Poison for Breakfast by Lemony Snicket

Reviewed by Lisabet B (Library Patron)

“You had poison for breakfast.”


One note sends Lemony Snicket on a rambling investigation as he searches through the contents of his breakfast and embarks on a bewildering train of thought that ends trying to peruse philosophy.


A bewildering book that attempts to make sense of the paradox that is the world, a word which here could mean nothing. Poison for Breakfast questions and stumbles over life, death, and truth, then leaves you more bewildered than before, facing a breakfast of poison and scrambled eggs.

Available through the Bridges Library System

Forever Boy by Kate Swenson

Reviewed by Jayne S (Library Staff)

Kate grew up always knowing that she wanted to be a mother, so she was filled with joy with the birth of her son Cooper.

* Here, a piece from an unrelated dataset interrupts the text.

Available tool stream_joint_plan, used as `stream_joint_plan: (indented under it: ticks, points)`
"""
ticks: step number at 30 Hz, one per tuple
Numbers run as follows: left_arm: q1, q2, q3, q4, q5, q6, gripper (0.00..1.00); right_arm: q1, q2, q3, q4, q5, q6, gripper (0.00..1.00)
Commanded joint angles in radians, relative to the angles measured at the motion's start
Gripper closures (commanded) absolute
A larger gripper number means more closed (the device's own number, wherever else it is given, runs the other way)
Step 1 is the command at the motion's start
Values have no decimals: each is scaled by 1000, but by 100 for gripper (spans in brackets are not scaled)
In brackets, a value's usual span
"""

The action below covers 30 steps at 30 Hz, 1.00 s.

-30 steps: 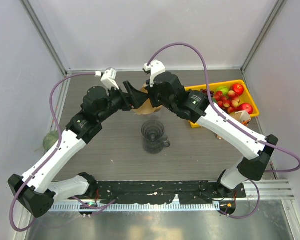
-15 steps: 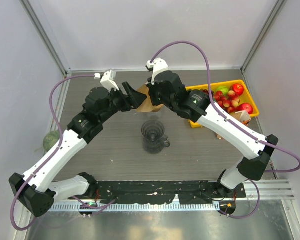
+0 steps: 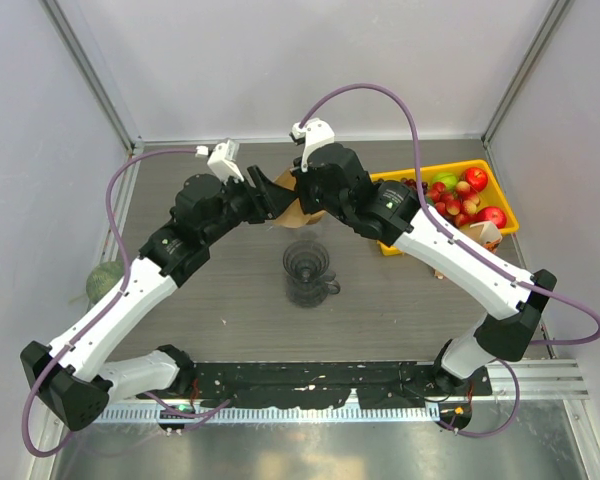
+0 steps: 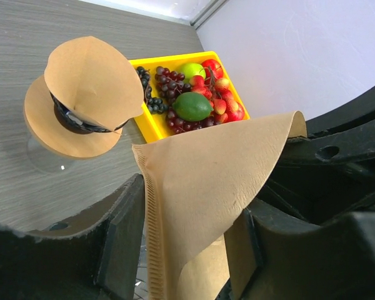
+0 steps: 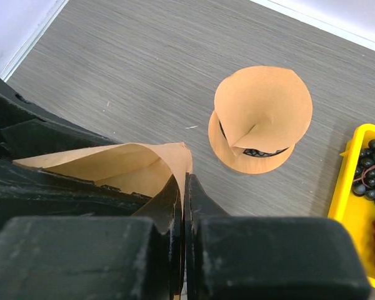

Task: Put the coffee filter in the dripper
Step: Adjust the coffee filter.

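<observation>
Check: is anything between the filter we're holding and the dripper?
Nothing visible. The filter, pinched in the right gripper, hangs just beyond the dripper. Only table surface lies between them, and the dripper's top looks unobstructed.

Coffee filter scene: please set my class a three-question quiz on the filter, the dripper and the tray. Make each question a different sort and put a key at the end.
1. True or false: the glass dripper already has a paper filter inside it.
2. Multiple choice: the yellow tray holds A) fruit, B) mugs, C) spoons.
3. Short answer: which pincer is pinched shut on the edge of the coffee filter?

Key:
1. False; the dripper stands empty.
2. A.
3. The right pincer.
</observation>
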Motion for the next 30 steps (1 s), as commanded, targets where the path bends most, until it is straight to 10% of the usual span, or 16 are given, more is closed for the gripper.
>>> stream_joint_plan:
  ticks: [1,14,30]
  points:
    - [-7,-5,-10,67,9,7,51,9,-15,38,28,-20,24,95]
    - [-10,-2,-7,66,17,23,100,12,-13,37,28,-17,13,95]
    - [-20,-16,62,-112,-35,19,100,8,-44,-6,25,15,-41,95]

But as she relates, something was wrong. He did not sleep, he screamed on and on and did not make the baby achievement milestones like other babies did.

Her book tells her journey on trying to get a diagnosis, finding schooling to help him, trying to balance work, marriage and motherhood all the while having unconditional love for her son.

She went through the stages of grief, knowing Cooper would never drive a car, marry, or even live independently. She gradually came to acceptance and decided to share her insights with other parents that are adapting to live with autism.

This is a sad, but inspiring book. It gave me a glimpse of how parents with special needs children live their lives.

I recommend this book whole-heartedly. Five stars.